*WHAT YOU ARE ASKED TO DO:* From the first line to the last, give the data again exactly.

RAW DATA START

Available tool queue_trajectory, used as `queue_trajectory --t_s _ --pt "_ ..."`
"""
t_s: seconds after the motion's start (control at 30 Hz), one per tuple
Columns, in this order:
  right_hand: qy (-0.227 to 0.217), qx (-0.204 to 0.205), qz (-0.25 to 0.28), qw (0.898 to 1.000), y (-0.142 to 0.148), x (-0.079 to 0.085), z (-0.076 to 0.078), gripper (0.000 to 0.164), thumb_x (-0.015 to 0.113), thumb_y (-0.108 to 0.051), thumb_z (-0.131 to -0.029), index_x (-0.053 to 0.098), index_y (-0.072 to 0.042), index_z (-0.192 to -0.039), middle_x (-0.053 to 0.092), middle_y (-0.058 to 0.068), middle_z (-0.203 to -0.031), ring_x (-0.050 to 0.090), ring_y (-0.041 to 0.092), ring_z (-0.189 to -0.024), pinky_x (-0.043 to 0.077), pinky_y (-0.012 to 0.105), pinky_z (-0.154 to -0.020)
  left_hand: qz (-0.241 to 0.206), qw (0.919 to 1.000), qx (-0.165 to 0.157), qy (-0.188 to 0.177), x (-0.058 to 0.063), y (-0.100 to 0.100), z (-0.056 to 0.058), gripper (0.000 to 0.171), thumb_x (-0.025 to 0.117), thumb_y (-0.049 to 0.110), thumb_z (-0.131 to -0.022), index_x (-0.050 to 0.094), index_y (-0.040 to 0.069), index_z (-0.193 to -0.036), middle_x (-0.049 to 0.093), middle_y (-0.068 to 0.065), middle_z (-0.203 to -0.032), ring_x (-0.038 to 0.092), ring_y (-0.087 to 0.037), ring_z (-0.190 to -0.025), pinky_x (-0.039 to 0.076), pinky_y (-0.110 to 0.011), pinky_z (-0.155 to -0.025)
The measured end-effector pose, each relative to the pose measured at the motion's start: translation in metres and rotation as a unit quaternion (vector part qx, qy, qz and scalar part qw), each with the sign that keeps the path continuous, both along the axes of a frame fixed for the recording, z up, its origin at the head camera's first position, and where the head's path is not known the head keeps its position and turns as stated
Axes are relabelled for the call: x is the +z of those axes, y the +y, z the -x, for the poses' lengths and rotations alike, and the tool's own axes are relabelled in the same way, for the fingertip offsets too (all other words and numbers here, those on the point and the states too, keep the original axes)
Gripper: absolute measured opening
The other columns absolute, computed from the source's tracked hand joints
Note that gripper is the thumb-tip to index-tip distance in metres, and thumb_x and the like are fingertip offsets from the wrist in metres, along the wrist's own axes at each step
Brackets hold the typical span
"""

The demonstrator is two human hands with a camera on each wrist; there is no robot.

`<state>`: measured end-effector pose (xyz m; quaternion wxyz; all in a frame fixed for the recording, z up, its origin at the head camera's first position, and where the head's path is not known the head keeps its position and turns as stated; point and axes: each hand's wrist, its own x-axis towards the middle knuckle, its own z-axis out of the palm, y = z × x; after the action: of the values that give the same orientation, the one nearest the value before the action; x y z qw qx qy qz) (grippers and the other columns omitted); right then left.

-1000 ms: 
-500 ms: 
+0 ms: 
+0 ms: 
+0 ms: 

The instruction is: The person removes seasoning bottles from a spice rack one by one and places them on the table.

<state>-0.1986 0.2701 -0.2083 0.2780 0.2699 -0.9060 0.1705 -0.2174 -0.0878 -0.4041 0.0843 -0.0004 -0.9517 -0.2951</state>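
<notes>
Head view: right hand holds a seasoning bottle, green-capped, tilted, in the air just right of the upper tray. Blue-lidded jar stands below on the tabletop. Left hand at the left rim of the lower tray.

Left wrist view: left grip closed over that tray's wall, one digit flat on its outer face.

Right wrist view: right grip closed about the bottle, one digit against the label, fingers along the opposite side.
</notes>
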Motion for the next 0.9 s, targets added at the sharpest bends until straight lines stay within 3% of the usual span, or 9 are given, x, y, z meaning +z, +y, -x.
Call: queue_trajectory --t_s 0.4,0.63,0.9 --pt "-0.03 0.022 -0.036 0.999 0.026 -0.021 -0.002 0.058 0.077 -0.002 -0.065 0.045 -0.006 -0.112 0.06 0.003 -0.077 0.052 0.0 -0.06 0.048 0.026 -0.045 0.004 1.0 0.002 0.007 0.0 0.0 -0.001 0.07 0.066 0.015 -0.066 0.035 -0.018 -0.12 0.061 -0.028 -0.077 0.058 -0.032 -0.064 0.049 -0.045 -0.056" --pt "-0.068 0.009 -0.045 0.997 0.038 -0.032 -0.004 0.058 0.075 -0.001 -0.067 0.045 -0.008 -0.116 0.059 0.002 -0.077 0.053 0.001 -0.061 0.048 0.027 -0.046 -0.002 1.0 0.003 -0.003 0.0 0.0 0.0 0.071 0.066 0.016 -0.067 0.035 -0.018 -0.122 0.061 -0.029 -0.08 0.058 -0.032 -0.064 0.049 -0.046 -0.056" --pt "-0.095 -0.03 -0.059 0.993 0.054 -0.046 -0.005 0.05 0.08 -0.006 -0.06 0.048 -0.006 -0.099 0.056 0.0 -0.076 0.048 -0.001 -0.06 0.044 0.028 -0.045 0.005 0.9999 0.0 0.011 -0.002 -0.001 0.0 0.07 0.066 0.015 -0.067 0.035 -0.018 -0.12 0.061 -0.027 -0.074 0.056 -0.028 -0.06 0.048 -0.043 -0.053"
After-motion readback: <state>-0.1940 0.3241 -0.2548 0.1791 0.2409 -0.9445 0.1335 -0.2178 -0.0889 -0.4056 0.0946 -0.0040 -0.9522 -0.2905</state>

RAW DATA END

*RESULT OF THIS EXERCISE:*
Available tool queue_trajectory, used as `queue_trajectory --t_s _ --pt "_ ..."`
"""
t_s: seconds after the motion's start (control at 30 Hz), one per tuple
Columns, in this order:
  right_hand: qy (-0.227 to 0.217), qx (-0.204 to 0.205), qz (-0.25 to 0.28), qw (0.898 to 1.000), y (-0.142 to 0.148), x (-0.079 to 0.085), z (-0.076 to 0.078), gripper (0.000 to 0.164), thumb_x (-0.015 to 0.113), thumb_y (-0.108 to 0.051), thumb_z (-0.131 to -0.029), index_x (-0.053 to 0.098), index_y (-0.072 to 0.042), index_z (-0.192 to -0.039), middle_x (-0.053 to 0.092), middle_y (-0.058 to 0.068), middle_z (-0.203 to -0.031), ring_x (-0.050 to 0.090), ring_y (-0.041 to 0.092), ring_z (-0.189 to -0.024), pinky_x (-0.043 to 0.077), pinky_y (-0.012 to 0.105), pinky_z (-0.154 to -0.020)
  left_hand: qz (-0.241 to 0.206), qw (0.919 to 1.000), qx (-0.165 to 0.157), qy (-0.188 to 0.177), x (-0.058 to 0.063), y (-0.100 to 0.100), z (-0.056 to 0.058), gripper (0.000 to 0.171), thumb_x (-0.025 to 0.117), thumb_y (-0.049 to 0.110), thumb_z (-0.131 to -0.022), index_x (-0.050 to 0.094), index_y (-0.040 to 0.069), index_z (-0.193 to -0.036), middle_x (-0.049 to 0.093), middle_y (-0.068 to 0.065), middle_z (-0.203 to -0.032), ring_x (-0.038 to 0.092), ring_y (-0.087 to 0.037), ring_z (-0.190 to -0.025), pinky_x (-0.039 to 0.076), pinky_y (-0.110 to 0.011), pinky_z (-0.155 to -0.025)
The measured end-effector pose, each relative to the pose measured at the motion's start: translation in metres and rotation as a unit quaternion (vector part qx, qy, qz and scalar part qw), each with the sign that keeps the path continuous, both along the axes of a frame fixed for the recording, z up, its origin at the head camera's first position, and where the head's path is not known the head keeps its position and turns as stated
Axes are relabelled for the call: x is the +z of those axes, y the +y, z the -x, for the poses' lengths and rotations alike, and the tool's own axes are relabelled in the same way, for the fingertip offsets too (all other words and numbers here, those on the point and the states too, keep the original axes)
Gripper: absolute measured opening
The other columns absolute, computed from the source's tracked hand joints
Note that gripper is the thumb-tip to index-tip distance in metres, and thumb_x and the like are fingertip offsets from the wrist in metres, along the wrist's own axes at each step
Brackets hold the typical span
"""

The demonstrator is two human hands with a camera on each wrist; there is no robot.

`<state>`: measured end-effector pose (xyz m; quaternion wxyz; all in a frame fixed for the recording, z up, its origin at the head camera's first position, and where the head's path is not known the head keeps its position and turns as stated; point and axes: each hand's wrist, its own x-axis towards the middle knuckle, its own z-axis out of the palm, y = z × x; after the action: of the values that give the same orientation, the one nearest the value before the action; x y z qw qx qy qz) (grippers and the other columns omitted); right then left.

-1000 ms: 
-500 ms: 
+0 ms: 
+0 ms: 
+0 ms: 

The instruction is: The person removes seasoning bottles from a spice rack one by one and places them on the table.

<state>-0.1986 0.2701 -0.2083 0.2780 0.2699 -0.9060 0.1705 -0.2174 -0.0878 -0.4041 0.0843 -0.0004 -0.9517 -0.2951</state>
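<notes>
Head view: right hand holds a seasoning bottle, green-capped, tilted, in the air just right of the upper tray. Blue-lidded jar stands below on the tabletop. Left hand at the left rim of the lower tray.

Left wrist view: left grip closed over that tray's wall, one digit flat on its outer face.

Right wrist view: right grip closed about the bottle, one digit against the label, fingers along the opposite side.
</notes>
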Motion for the next 0.9 s, targets added at the sharpest bends until straight lines stay within 3% of the usual span, or 9 are given, x, y, z meaning +z, +y, -x.
Call: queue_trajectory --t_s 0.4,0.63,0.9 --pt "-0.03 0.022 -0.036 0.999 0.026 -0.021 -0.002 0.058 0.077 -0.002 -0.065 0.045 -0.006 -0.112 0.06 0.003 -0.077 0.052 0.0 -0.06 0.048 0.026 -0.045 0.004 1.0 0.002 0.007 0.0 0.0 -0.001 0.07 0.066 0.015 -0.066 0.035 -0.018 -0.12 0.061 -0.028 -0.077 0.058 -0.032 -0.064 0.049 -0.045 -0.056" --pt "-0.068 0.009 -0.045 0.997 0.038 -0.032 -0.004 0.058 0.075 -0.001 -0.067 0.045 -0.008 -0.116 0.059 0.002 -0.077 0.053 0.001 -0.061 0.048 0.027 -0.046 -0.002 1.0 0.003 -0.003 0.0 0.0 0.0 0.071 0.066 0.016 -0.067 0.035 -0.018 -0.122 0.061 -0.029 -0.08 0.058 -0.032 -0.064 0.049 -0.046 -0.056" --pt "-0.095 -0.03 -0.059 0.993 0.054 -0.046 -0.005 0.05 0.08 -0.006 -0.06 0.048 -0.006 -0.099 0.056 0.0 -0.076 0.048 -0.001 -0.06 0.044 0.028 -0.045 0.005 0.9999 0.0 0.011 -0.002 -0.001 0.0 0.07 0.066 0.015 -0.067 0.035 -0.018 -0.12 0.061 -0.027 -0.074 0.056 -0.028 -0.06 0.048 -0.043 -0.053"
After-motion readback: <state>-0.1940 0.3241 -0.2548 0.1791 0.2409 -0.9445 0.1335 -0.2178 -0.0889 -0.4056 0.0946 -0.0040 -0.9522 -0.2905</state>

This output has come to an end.